The Georgia Museum of Natural History will reopen Sept. 15 after being closed for extensive renovations for more than 10 months. It opens at 6 p.m. with a free and public reception for the new exhibition Lost Species, Visions of Landscapes Past, which feature a discussion by landscape artist Philip Juras, whose paintings are included in the exhibition, and a short reading by nature writer Dorinda Dallmeyer, director of UGA’s Environmental Ethics Certificate Program.
Lost Species, Visions of Landscapes Past explores historic Southern landscapes and the species that inhabited them. It features specimens of long-lost, iconic species such as the Ivory-billed Woodpecker, Carolina Parakeet and Passenger Pigeon as well as Juras’ paintings of pre-settlement Southeastern landscapes.

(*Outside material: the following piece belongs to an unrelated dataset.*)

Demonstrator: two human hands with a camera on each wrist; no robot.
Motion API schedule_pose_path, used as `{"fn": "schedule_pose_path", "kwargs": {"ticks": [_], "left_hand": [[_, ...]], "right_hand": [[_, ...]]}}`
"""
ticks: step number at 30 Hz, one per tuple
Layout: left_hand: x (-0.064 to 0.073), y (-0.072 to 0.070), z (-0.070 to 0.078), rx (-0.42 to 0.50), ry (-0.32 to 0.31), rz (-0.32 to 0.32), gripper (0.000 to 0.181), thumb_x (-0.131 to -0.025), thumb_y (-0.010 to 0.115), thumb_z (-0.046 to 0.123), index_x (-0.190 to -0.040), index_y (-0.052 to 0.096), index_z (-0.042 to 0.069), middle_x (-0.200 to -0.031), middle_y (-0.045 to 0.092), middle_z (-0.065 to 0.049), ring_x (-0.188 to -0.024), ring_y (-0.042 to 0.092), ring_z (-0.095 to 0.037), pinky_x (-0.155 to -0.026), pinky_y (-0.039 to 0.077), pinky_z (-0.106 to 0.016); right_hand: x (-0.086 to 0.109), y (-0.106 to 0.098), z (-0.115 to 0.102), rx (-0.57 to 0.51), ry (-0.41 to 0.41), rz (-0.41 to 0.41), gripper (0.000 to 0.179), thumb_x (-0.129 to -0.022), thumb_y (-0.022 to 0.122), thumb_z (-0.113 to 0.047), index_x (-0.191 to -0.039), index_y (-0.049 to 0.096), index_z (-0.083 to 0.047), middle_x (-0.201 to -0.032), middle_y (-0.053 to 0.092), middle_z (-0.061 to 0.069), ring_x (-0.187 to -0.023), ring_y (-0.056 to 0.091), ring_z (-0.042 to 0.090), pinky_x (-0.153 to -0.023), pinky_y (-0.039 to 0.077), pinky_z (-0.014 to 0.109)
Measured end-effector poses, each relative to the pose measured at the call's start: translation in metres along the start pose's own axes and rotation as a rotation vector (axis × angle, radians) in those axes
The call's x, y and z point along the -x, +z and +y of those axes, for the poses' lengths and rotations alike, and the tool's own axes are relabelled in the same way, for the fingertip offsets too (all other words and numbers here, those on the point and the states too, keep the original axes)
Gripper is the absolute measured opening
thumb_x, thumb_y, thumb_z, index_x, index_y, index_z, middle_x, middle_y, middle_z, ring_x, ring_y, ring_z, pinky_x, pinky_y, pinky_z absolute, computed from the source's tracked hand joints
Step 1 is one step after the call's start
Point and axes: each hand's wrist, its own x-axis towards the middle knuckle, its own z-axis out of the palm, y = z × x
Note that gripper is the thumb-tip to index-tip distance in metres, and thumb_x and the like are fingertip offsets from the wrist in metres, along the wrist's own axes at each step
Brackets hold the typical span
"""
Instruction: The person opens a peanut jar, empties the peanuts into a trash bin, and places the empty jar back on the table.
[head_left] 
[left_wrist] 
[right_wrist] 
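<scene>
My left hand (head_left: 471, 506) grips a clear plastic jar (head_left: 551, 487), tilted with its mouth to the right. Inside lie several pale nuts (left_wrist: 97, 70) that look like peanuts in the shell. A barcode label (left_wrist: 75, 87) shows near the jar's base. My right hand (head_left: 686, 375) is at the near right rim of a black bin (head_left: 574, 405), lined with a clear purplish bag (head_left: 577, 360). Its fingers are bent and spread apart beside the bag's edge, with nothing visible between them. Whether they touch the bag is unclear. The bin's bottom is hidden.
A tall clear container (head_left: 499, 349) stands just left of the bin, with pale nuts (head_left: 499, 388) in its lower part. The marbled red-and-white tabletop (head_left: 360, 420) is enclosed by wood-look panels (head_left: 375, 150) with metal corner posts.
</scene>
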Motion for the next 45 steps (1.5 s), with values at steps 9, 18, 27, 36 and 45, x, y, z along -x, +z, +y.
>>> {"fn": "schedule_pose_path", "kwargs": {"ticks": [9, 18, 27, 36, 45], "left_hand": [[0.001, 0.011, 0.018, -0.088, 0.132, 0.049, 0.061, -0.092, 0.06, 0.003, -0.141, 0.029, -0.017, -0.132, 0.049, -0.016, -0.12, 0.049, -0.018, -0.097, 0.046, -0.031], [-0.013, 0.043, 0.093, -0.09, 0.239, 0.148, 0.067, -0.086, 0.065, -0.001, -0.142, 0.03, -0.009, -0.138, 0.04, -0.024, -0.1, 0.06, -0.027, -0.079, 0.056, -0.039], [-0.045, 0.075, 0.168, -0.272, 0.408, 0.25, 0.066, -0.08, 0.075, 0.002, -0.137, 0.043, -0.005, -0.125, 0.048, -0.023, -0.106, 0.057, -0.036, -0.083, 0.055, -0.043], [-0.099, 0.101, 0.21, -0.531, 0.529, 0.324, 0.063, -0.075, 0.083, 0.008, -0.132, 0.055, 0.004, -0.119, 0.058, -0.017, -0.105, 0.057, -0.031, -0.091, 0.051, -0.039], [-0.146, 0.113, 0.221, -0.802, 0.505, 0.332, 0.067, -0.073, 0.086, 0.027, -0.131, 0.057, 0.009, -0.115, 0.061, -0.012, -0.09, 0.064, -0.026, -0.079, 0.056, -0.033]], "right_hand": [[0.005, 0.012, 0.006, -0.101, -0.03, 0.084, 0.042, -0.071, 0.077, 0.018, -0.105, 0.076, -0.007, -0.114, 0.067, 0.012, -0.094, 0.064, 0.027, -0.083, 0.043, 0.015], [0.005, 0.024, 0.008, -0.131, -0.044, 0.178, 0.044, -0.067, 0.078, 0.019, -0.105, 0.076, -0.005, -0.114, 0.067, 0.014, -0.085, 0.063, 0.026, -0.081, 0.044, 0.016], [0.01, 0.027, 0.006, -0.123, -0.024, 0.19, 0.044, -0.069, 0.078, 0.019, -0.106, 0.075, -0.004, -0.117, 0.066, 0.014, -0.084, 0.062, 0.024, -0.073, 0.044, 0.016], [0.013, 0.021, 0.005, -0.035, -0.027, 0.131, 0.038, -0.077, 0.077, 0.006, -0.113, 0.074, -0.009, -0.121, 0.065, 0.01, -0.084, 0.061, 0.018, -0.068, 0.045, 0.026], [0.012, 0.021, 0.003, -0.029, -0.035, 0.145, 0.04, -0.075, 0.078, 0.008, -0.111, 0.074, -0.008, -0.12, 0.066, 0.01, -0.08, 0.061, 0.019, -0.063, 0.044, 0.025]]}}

“The blending of Philip’s celebrated art with objects from the museum’s collections will allow the visitor to imagine how the world appeared when these now-extinct species inhabited the Southern landscape,” said Bud Freeman, director of the museum and senior public service associate in the Odum School of Ecology. “The exhibition of these rare specimens, some from the museum’s own collection and several on loan from the Ohio State Museum of Natural History, is a unique opportunity for the public to view important materials of our natural heritage. We felt it was important to create a special exhibit to celebrate the opening of the new gallery and welcome the community back to the museum.”
The GMNH is in the Natural History Building, which is located at the corner of East Campus Road and Cedar Street.